Thursday, October 26, 2006

Looking back on Architecture and Situated Technologies

Okay, back from NYC and all immediate teaching concerns dealt with, I'm going to try to put down some of my reflections on the Architecture and Situated Technologies symposium. It's proving to be a bit difficult because I genuinely enjoyed all the presentations, but can't really figure out what to take from them. Or rather, I'm not sure there was any whole that could be taken away. But first things first, here is a copy of my presentation slides and notes:

Technosocial Devices of Everyday Life (1.01 mb pdf)

The organisers have asked all the speakers to submit their presentations so that they can be posted to the symposium website, and we were told that audio files of all our talks would be made available there too. I'll actually wait until I can see/hear all the presentations again before commenting specifically on their content, as my handwritten notes seems to be a bit lacking in consistency and coherency.
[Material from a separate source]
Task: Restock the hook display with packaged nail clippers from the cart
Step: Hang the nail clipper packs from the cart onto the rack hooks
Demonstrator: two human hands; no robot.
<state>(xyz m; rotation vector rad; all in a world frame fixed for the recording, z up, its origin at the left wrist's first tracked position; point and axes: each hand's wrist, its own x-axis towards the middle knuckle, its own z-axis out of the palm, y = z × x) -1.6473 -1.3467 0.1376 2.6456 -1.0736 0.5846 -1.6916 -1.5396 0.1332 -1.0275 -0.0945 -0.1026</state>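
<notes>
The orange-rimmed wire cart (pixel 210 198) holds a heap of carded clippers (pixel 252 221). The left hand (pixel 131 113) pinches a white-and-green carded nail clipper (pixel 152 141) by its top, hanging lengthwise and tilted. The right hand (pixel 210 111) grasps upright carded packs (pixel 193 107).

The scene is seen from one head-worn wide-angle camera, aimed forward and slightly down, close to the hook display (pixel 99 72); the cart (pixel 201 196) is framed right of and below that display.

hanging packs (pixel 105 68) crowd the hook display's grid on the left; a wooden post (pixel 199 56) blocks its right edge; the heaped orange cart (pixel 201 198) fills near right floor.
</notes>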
For now I might just note that Jonah Brucker-Cohen and Usman Haque's work continues to impress me, and Charlie Gere's presentation on the Catholic liturgy and the cultural importance of ritual really struck a chord with me as well (it also reminded me of some good conversations I've had with Rob and Joost). But I do have a few thoughts on the event as a whole that I'd like to think through here, so please bear with me.
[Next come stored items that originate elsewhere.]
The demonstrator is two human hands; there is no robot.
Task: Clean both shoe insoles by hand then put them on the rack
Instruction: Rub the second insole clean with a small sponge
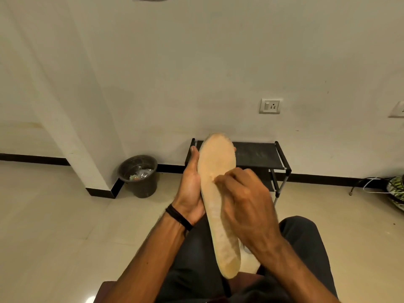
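Tiles, cream wall, rack, bin

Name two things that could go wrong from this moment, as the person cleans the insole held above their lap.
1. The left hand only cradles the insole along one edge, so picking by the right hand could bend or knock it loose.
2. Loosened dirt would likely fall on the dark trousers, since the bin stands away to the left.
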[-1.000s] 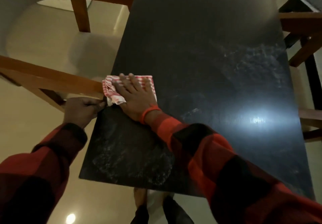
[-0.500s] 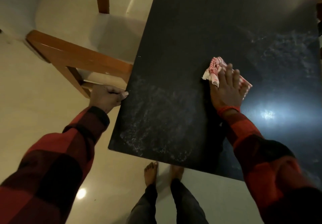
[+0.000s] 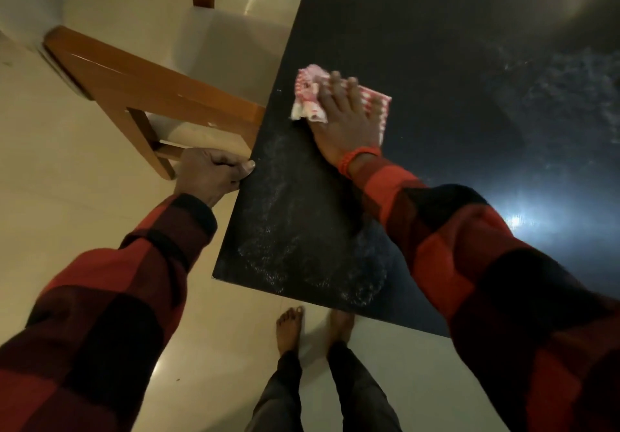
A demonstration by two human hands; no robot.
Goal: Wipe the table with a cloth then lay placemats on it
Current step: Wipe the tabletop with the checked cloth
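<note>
A dark, glossy table [image 3: 436,45] fills the right of the head view, with pale smears near its front left corner and at the far right. A red-and-white striped cloth [image 3: 307,96] lies bunched close to the table's left edge. My right hand [image 3: 349,119] presses flat on the cloth with straight fingers. My left hand [image 3: 211,173] grips the table's left edge, thumb on top and fingers curled under. No placemats are in view.
A wooden chair [image 3: 151,92] with a pale seat stands against the table's left side, just beyond my left hand. My bare feet [image 3: 288,327] stand on the cream tiled floor at the table's front edge. A lamp glare [image 3: 516,220] shines on the tabletop.
My right hand has slid the cloth from the middle of the table back toward the left edge. My left hand has kept its grip on the table's edge.
</note>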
For one, I learned something about myself: It seems that I am profoundly uncomfortable being filmed all the time. The entire three days were recorded by some very nice people, but not once was I asked for my permission nor was I ever told what the ultimate objective or product would be, or where it would be made available. Perhaps this is simply a difference between ethnography and documentary, but it struck me as a bit off. I'll also admit to being fairly unimpressed that I had to be interviewed on film after several drinks. (Don't worry Mum, I wasn't drunk!) But I wasn't straight either, as we were nearing the end of a leisurely group dinner after a full day of presentations. Now, I mean no disrespect to the film-makers because they were lovely; it was the process as a whole that weirded me out. Pushing my personal reservations aside, I do suspect there will be an interesting record of how multidisciplinary collaboration does - and does not - work, and that's valuable.

And actually, now that I think about it, I really don't envy the organisers for having to get so many different, bright and intense people to work together. Still, I'm not convinced that "underspecification" was the best approach given that we had so little time. For example, Saturday was spent working together in small groups in order to produce some kind of public performance by the end of the day. Several participants were unclear about, or uncomfortable with, all this performance stuff and others, I think, were too quick to dismiss their concerns as "performance anxiety" or an inability to "go with the flow." Lots of different kinds of people, for different kinds of reasons, like a bit of structure to guide them, and the extreme open-endedness of our activities was bound to unsettle them and probably could have been both anticipated and accommodated.

Having said that, I was very fortunate to have spent the entire day having entirely too much fun with Eric Paulos, Peter Hasdell, Michael Fox and Mark Shepard. In order to explore situated technologies, Mark asked us to come up with ten possible users, ten possible uses, and ten possible sites of use - and from there we narrowed it down to "stray animals," "enabling criminal activity" and "churches" or urban sanctuaries. Ultimately we devised an amusing underground network that transmitted messages encoded in dog urine. And like I said, it was good fun, but I'm not sure if or how it helped the audience better understand or engage the idea of situated technologies.

And, like all good conferences, the best moments were spent shooting the shit with interesting people. Special thanks go to the organisers Mark Shepard, Omar Khan and Trebor Scholz for their efforts and great conversation. Thanks also to our hosts from The Architectural League of New York, The Urban Centre and Eyebeam. I also have to say that this event was better administered than any other I've experienced. All those everyday things that make and keep people happy - travel arrangements, good accommodations, plenty of food and drink, etc. - were brilliantly taken care of by Jessica Blaustein of the Architectural League. Jessica is also an impressive scholar in her own right, and her interests in multidisciplinary studies, publics and public programmes are very much in sync with my own, so it was great to meet her as well. And last, but certainly not least, I very much enjoyed conversations and people-watching with Richard Coyne and others at our super rockandroll hotel.